There were many gaps in the back benches of the Tories for Johnson’s last hurricane, though the ever-loyal Nadine Dorries and Jacob Rees-Mogg approached to keep the flame burning for a while longer. Along with the vacant truss. Sell to the party as Boris’s candidate for continuity while happily destroying his economic history in government. Then, nothing makes sense in the modern Conservative party. No less important were the cheers that greeted his arrival from the same MPs who had spent much of the last few weeks trying to get rid of him.

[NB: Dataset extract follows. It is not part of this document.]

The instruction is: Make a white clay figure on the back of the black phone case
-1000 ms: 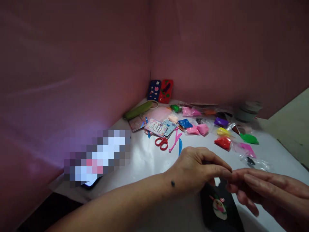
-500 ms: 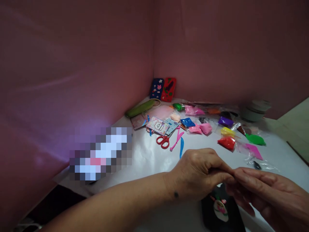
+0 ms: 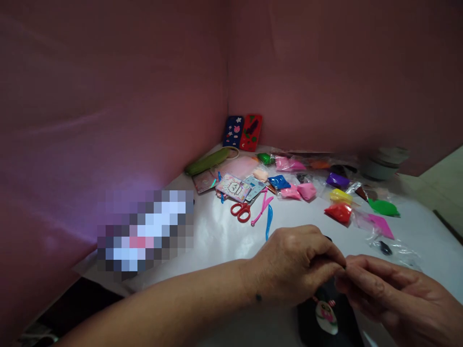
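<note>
My left hand [image 3: 298,262] is closed in a pinch, its thumb and forefinger tips meeting the fingertips of my right hand [image 3: 401,291]. The right hand is pinched too. A tiny dark speck [image 3: 345,266] shows where the fingertips meet; it is too small to name. Beneath both hands lies a black phone case [image 3: 307,327], partly hidden by them. On it sits a whitish oval clay figure [image 3: 326,318] with pink, green and red-striped parts.
Bags of coloured clay, such as red [image 3: 338,213], green [image 3: 384,207] and blue [image 3: 279,182], lie across the white table. Red-handled scissors [image 3: 241,212], a pink tool [image 3: 262,207] and a blue tool [image 3: 269,222] lie nearer. A blurred-out screen [image 3: 152,229] is left; decorated cases [image 3: 251,132] lean behind.
Both hands stay fingertip to fingertip, and the right fingers are drawn in a little more. A dark speck now shows between them. The whole view has shifted slightly.
</note>
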The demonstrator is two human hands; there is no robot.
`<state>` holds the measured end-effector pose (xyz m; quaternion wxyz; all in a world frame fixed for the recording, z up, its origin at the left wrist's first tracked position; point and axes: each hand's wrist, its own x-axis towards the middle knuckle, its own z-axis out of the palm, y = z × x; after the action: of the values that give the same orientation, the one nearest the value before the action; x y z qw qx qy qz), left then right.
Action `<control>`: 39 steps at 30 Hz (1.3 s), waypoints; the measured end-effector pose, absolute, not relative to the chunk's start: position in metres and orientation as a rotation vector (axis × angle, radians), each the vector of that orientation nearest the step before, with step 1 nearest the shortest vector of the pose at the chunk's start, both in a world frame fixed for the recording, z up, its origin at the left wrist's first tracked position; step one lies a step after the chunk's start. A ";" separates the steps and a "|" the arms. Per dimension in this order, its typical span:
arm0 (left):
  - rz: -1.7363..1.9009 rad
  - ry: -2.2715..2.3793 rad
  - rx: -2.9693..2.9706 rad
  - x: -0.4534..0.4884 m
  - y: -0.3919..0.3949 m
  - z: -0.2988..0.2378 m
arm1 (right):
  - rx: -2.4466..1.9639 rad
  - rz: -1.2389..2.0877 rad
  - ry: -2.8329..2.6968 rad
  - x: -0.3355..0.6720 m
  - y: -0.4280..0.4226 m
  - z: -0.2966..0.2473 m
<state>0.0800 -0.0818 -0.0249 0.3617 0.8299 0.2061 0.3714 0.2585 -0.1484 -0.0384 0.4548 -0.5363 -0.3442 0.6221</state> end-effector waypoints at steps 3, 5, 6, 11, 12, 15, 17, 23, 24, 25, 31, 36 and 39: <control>1.000 0.496 2.165 0.080 -0.082 -0.026 | -1.295 1.716 -0.755 0.259 -0.148 -0.036; 1.048 0.474 2.175 0.080 -0.083 -0.026 | -1.304 1.700 -0.770 0.262 -0.147 -0.037; 1.065 0.466 2.184 0.080 -0.084 -0.026 | -1.320 1.675 -0.789 0.263 -0.147 -0.037; 1.087 0.458 2.226 0.080 -0.085 -0.026 | -1.381 1.598 -0.804 0.264 -0.146 -0.036; 1.077 0.467 2.226 0.080 -0.085 -0.027 | -1.378 1.594 -0.790 0.264 -0.146 -0.036; 1.033 0.498 2.219 0.080 -0.085 -0.027 | -1.376 1.615 -0.719 0.263 -0.146 -0.035; 1.019 0.502 2.217 0.080 -0.085 -0.027 | -1.380 1.644 -0.689 0.264 -0.146 -0.035; 1.075 0.481 2.229 0.081 -0.085 -0.026 | -1.344 1.692 -0.695 0.266 -0.143 -0.036; 1.078 0.490 2.229 0.081 -0.085 -0.026 | -1.349 1.686 -0.688 0.265 -0.142 -0.036; 1.082 0.498 2.229 0.081 -0.085 -0.027 | -1.360 1.668 -0.676 0.265 -0.142 -0.036; 1.135 0.485 2.252 0.081 -0.085 -0.030 | -1.389 1.636 -0.591 0.265 -0.143 -0.036; 1.141 0.500 2.261 0.082 -0.087 -0.030 | -1.379 1.670 -0.606 0.267 -0.142 -0.038; 1.154 0.497 2.262 0.082 -0.088 -0.029 | -1.390 1.673 -0.578 0.268 -0.142 -0.040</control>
<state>0.0822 -0.0880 -0.0290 0.2733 0.8409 0.1848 0.4291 0.2680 -0.1421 -0.0401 0.4306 -0.5574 -0.2318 0.6709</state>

The convict opened by saying he did not understand why Labor had submitted the confidence debate. The president had to gently point out to him that it was a government proposal. Johnson shook his hand (details have never been his strong point and was not about to change now) and continued to utter what was, even by his own standards, one of his strangest speeches. . Up there with Peppa Pig in her chaotic delirium. Almost as if he was still hanging from the previous day’s Checkers party as he entered an expanded metaphor for the Biggles Air Force.
Vain fantasies. Leaning on windmills like the Don Quixote of the last days. Only one totally without honor. Unaware that he was building his own monument to arrogance, he spoke of his time in office as a series of ever-increasing triumphs. A showreel of great successes rethought by narcissistic denial. By achieving far less than other governments he had demonstrated his dynamism. He had hit all the big calls right. Even before the final judgment, he could not tell the truth. There was nothing about food banks, inflation, energy prices, poverty or the collapse of public services. All we had were past glories. His 2019 election success and a Brexit that is still a long way off.
“I am proud of my leadership,” he concluded. Really? Lies, parties, cover-ups? Keir Starmer tried to gently indicate to Johnson that he was leaving in disgrace. Most of his ministers and countless deputies had refused to serve under him. It was just too corrupt. It was not Labor that had brought him out, but his own party. Eventually, he had surpassed the mark among MPs with a high threshold for the villa. Instead of bragging, waiting for such a high and wild letter that he will never have to hand out another, he should have apologized. Not just in the Tories but in the country.
But the convict did not listen. He sat with his face bitter, arms crossed in front of him as Nad shouted insults at Starmer. She is also allergic to the truth. As soon as possible, Johnson rushed to the exit. We hope to never see him again.